The STEM vs STEAM debate has been about for a long time. I remember back in the 1970s as a teacher in the South Australian school system, a similar debate about allocated times to subjects in schools. Back then, the idea of alternatives to mainstream education were popular and, in those cases, (as we did in Galilee School), the children were able to choose their own curriculum (eg. Summerhill).
The same weighting of subjects still abounds in schools today. For those unfamiliar with these acronyms:
- STEM: Science, Engineering, Technology, Mathematics.
- STEAM: Science, Engineering, Technology, Arts, Mathematics.
In the 1980s, I remember watching subjects like Geography and History getting subsumed into amalgams called SOSE (Studies of Society and the Environment) and then observing time allocations and ‘options out’. Yet, as a double History major, I saw the unique ways of thinking critically in History erode across the Education sector. At the same time there was also significant confusion about what History was and, the discipline paid the price in the end for not teaching itself well.

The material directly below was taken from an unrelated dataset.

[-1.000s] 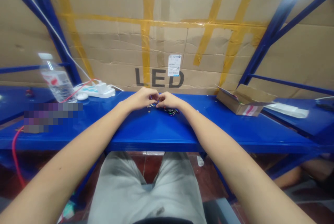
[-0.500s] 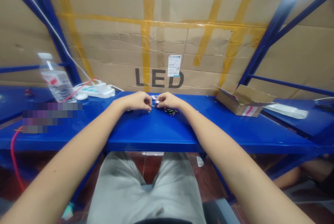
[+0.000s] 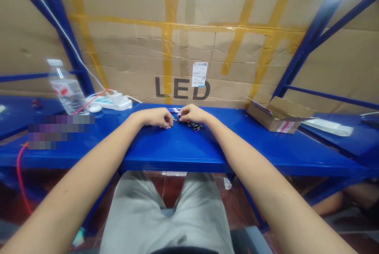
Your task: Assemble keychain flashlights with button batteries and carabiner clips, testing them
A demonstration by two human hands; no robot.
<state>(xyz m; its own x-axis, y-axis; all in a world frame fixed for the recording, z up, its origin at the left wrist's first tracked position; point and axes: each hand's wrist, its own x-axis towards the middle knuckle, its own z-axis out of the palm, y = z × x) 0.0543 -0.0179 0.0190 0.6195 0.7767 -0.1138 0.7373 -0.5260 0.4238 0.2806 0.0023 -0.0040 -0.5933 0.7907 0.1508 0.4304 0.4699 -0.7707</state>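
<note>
My left hand (image 3: pixel 161 118) is closed in a pinch low over the blue table (image 3: pixel 174 147); a tiny pale bit shows at its fingertips, too small to name. Facing it, my right hand (image 3: pixel 189 113) pinches a small shiny metallic piece (image 3: pixel 179 114). Between the hands lie tiny metallic bits (image 3: pixel 175 119). Just below my right hand is a pile of dark, iridescent loop-shaped metal pieces (image 3: pixel 196 127). Behind the fingers lie shiny purple-blue slender pieces (image 3: pixel 173 110), partly hidden. Other small dark pieces (image 3: pixel 147 124) peek out under my left wrist.
An open cardboard box (image 3: pixel 275 116) stands at the right. On the left are a water bottle (image 3: pixel 66 92), a white power strip (image 3: pixel 121 104) with cables, and a blurred-out patch. A large taped carton (image 3: pixel 133 56) closes off the back. Part of another person shows at lower right.
My left hand has dropped slightly toward the tabletop, fingers still pinched. My right hand stays nearly in place with its small shiny piece. The whole view has shifted slightly.
</note>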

This also coincided with more and more subjects and issues being jammed into an already overloaded curriculum.
Now, as my grandkids attend school and with a teacher in the family, it’s is clear not much has changed. The curriculum has always been a political football. It is no different in safety.
Just have a look at the safety curriculum and see what dominates. Just see how much is weighted to a singular worldview and discipline.
Does adding the Arts in STEAM do much? Afterall, in sense of proportion it’s still a ratio of 1:4.
This is not the case in the safety curriculum or Body of Knowledge where STEM dominates in proportion of 85-95% of focus. This is why I called for reform of the safety curriculum many years ago: https://safetyrisk.net/isnt-it-time-we-reformed-the-whs-curriculum/
When I first came into safety it was a shock to see all that this discipline was and still is silent on (https://safetyrisk.net/safety-culture-silences/). There is so much in the Arts and Humanities that would benefit this sector if it could only engage with what it doesn’t know. The imbalance towards STEM disciplines is indeed one of its greatest weaknesses. The industry remains consumed with: policing, measurement, systems, performance and metrics.
When we talk about the SPoR curriculum we simply offer some disciplines that might help safety move towards a balance. For example, even the use of language across all STEM disciplines requires the use of linguistics to communicate yet, in such disciplines there is little understanding of how linguistics works or how messaging can work against what is intended to communicate. This is why there is a huge issue in safety in messaging and often why Safety speaks nonsense to the industry (https://safetyrisk.net/more-nonsense-from-the-ehs-insight-zero-injury-cultures/). Communicating with meaning is essential for making sense of risk.
Some of the disciplines that are the glue to effective communication in risk, such as Linguistics Mythology, Belief and Learning, receive little focus in OHS. This is why a Transdisciplinary focus is important.